Posit's new pointblank package for Python offers a promising approach to data validation in Python. My initial experience, using it with the Titanic dataset and DuckDB, has been encouraging.

Also mention GreatExpectations, Pandera and Deequ for comparison. Others?

Also commercial data quality tools?

Also link to my post re: Titanic data quality.

Setup and Integration

The installation was straightforward: pip install pointblank (or uv add pointblank).
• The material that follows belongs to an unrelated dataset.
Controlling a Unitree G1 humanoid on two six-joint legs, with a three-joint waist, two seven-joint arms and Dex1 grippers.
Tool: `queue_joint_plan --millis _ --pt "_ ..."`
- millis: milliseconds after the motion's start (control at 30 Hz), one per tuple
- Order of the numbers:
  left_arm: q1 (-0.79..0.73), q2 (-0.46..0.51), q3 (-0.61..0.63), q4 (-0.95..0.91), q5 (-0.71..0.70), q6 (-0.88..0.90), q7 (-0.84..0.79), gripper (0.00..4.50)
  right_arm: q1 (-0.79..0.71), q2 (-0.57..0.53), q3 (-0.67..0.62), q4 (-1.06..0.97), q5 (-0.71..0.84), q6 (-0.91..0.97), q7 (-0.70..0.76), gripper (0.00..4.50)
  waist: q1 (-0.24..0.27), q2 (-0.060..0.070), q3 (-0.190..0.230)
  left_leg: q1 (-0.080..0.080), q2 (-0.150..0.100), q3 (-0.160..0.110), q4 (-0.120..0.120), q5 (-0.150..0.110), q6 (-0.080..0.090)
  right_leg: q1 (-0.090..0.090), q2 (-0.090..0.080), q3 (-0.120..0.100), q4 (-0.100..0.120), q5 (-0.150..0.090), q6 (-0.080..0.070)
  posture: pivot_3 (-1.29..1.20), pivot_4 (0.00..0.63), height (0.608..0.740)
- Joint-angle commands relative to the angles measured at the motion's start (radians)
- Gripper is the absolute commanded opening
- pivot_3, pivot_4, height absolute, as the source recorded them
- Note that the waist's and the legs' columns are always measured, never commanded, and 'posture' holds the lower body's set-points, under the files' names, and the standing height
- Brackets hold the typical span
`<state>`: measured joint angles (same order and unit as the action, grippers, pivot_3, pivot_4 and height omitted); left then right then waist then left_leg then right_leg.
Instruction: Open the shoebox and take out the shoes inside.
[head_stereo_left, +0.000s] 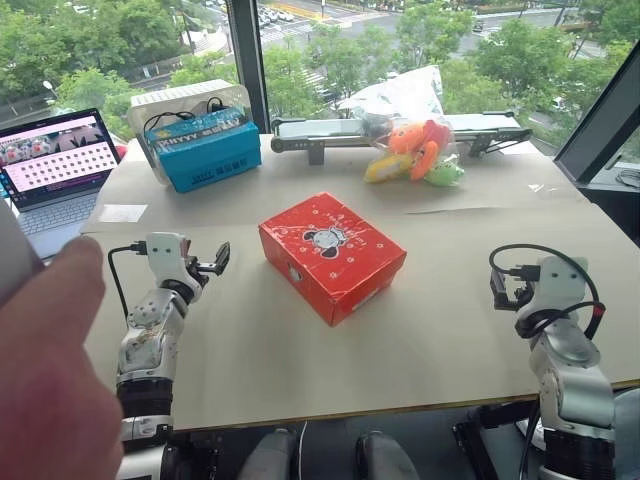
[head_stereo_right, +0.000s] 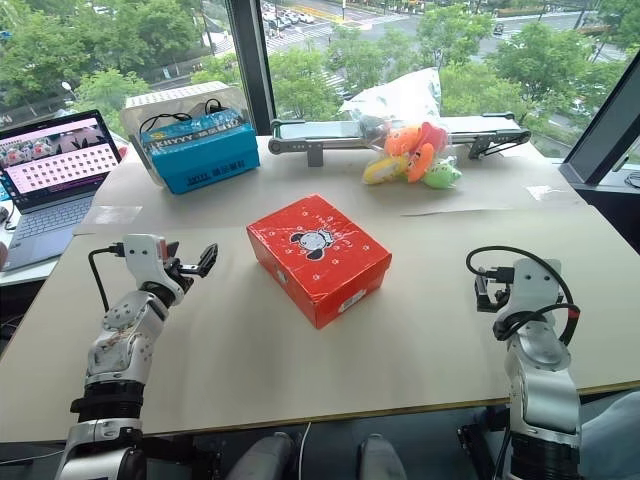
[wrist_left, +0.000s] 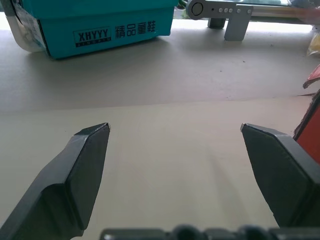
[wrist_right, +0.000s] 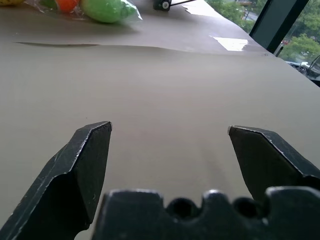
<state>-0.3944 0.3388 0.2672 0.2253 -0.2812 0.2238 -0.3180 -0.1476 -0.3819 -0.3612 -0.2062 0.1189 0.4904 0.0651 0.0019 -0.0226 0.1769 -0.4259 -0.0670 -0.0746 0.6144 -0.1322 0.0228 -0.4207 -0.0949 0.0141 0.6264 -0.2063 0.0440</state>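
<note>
While nothing has yet been grasped, the table (head_stereo_left: 300, 370) is seen spread wide under both arms, with the shoebox (head_stereo_left: 331, 255) resting shut near its middle, turned at an angle. The box lies between the two grippers: just ahead and to the inside of the left gripper (wrist_left: 175, 131), its red edge showing beside that gripper's inner finger, and well apart from the right gripper (wrist_right: 170, 129), off to that gripper's inside. Both grippers are held level with fingers spread wide and nothing between them. A blue box (head_stereo_left: 203, 148) is set far ahead of the left gripper, and plush toys (head_stereo_left: 415, 150) far ahead of the right. A person's hand (head_stereo_left: 50, 380) is seen close behind the left arm.

The step in hand is judged to be the approach to the lid. It would best be done by steadying the box with one gripper while the lid's free edge is lifted by the other, so the light box is not dragged. The shoes are presumably inside, unseen.
</note>
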Motion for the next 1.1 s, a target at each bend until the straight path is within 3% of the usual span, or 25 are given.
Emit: queue_joint_plan --millis 33,400,533,667,767,933,1100 --pt "0.000 0.005 0.008 -0.046 -0.014 -0.018 -0.011 4.50 -0.018 -0.007 -0.004 -0.022 -0.005 -0.035 -0.001 4.40 0.000 0.000 0.000 0.000 0.000 0.000 0.000 0.000 0.000 0.000 0.000 0.000 0.000 0.000 0.000 0.00 0.150 0.740" --pt "0.014 0.005 -0.022 -0.054 -0.011 0.003 -0.049 4.50 -0.032 -0.009 0.012 0.027 -0.011 -0.064 0.003 4.40 -0.001 0.000 0.000 0.000 0.000 0.000 0.000 0.000 0.000 0.000 0.000 0.000 0.000 0.000 0.000 0.00 0.150 0.740" --pt "0.021 0.054 -0.065 -0.061 -0.015 0.054 -0.149 4.50 -0.128 -0.049 0.116 0.142 -0.079 -0.108 0.039 4.40 -0.013 0.000 0.000 0.000 0.000 0.001 0.000 0.000 0.000 0.000 0.000 0.000 0.000 0.000 0.000 0.00 0.150 0.740" --pt "0.018 0.121 -0.096 -0.058 -0.025 0.098 -0.264 4.50 -0.298 -0.024 0.124 0.332 -0.059 -0.135 0.029 4.40 -0.020 0.000 0.000 0.001 0.001 0.001 -0.001 0.002 0.003 0.000 0.001 0.000 0.000 0.000 -0.001 0.00 0.150 0.740" --pt "0.014 0.144 -0.106 -0.071 -0.045 0.121 -0.322 4.50 -0.401 -0.054 0.204 0.505 -0.123 -0.210 0.070 4.40 -0.021 0.000 0.000 0.001 0.001 0.001 -0.001 0.002 0.004 -0.001 0.001 0.000 0.000 0.000 -0.002 0.00 0.150 0.740" --pt "0.041 0.223 -0.166 -0.200 -0.124 0.244 -0.505 4.50 -0.667 -0.047 0.253 0.944 -0.130 -0.377 0.160 4.40 -0.025 0.000 0.001 0.001 0.001 0.002 -0.003 0.002 0.004 -0.001 0.001 0.001 -0.001 0.004 -0.008 0.00 0.150 0.740" --pt "0.035 0.298 -0.204 -0.297 -0.195 0.358 -0.632 4.50 -0.808 0.020 0.288 1.181 -0.092 -0.507 0.389 4.40 -0.034 0.000 0.001 0.000 0.001 0.002 -0.005 0.002 0.004 -0.001 0.003 0.001 -0.001 0.004 -0.010 0.00 0.150 0.740"
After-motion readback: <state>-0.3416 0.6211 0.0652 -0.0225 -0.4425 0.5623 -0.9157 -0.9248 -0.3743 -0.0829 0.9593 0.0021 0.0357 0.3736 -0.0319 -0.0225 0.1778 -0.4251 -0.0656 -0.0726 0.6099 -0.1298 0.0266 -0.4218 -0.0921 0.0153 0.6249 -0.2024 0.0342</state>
The package seamlessly integrates with Pandas, Polars, and, importantly for my use case, DuckDB. The ability to work directly with DuckDB tables is a major advantage, as it allows for efficient data handling and validation within a single environment.

Validation Implementation

Using the Validate class is intuitive. I was able to define a series of validation steps for the Titanic dataset, including:

  • Checking for missing values in key columns (e.g., "survived", "pclass", "age").
  • Ensuring values within specific ranges (e.g., "age" between 0 and 70, "fare" between 0 and 500).
  • Verifying that categorical columns ("pclass", "embarked", "survived", "sex") contain only allowed values.
validation = (
    pb.Validate(data=sample_df, label="Example Validation")
    .col_vals_not_null("survived")
    .col_vals_not_null("pclass")
    .col_vals_not_null("sex")
    .col_vals_not_null("age")
    .col_vals_not_null("ticket")
    .col_vals_not_null("fare")
    .col_vals_not_null("embarked")
    .col_vals_between("age", 0, 70, na_pass=True)
    .col_vals_between("fare", 0, 500)
    .col_vals_in_set("pclass", {1, 2, 3})
    .col_vals_in_set("embarked", {"C", "Q", "S"})
    .col_vals_in_set("survived", {0, 1})
    .col_vals_in_set("sex", {"male", "female"})
    .interrogate()
)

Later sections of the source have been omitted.